= Problem details =
Could you output the entire listing without altering anything?

= Available data =
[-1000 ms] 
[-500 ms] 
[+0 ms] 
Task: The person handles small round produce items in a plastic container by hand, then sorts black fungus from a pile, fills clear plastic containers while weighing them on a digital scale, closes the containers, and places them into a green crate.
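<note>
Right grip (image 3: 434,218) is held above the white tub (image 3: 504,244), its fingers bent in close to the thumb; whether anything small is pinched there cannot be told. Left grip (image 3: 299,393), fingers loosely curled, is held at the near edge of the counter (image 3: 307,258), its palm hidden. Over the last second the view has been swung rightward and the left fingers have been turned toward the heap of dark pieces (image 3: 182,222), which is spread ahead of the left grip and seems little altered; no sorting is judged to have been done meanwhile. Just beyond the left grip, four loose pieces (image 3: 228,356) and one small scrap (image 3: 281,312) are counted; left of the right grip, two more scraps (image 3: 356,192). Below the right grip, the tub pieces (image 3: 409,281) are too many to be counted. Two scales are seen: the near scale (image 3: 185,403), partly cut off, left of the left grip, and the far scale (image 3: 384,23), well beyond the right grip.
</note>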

= Your solution =
[-1000 ms] 
[-500 ms] 
[+0 ms] 
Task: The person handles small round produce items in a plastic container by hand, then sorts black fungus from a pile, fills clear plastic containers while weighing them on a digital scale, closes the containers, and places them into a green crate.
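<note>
Right grip (image 3: 434,218) is held above the white tub (image 3: 504,244), its fingers bent in close to the thumb; whether anything small is pinched there cannot be told. Left grip (image 3: 299,393), fingers loosely curled, is held at the near edge of the counter (image 3: 307,258), its palm hidden. Over the last second the view has been swung rightward and the left fingers have been turned toward the heap of dark pieces (image 3: 182,222), which is spread ahead of the left grip and seems little altered; no sorting is judged to have been done meanwhile. Just beyond the left grip, four loose pieces (image 3: 228,356) and one small scrap (image 3: 281,312) are counted; left of the right grip, two more scraps (image 3: 356,192). Below the right grip, the tub pieces (image 3: 409,281) are too many to be counted. Two scales are seen: the near scale (image 3: 185,403), partly cut off, left of the left grip, and the far scale (image 3: 384,23), well beyond the right grip.
</note>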

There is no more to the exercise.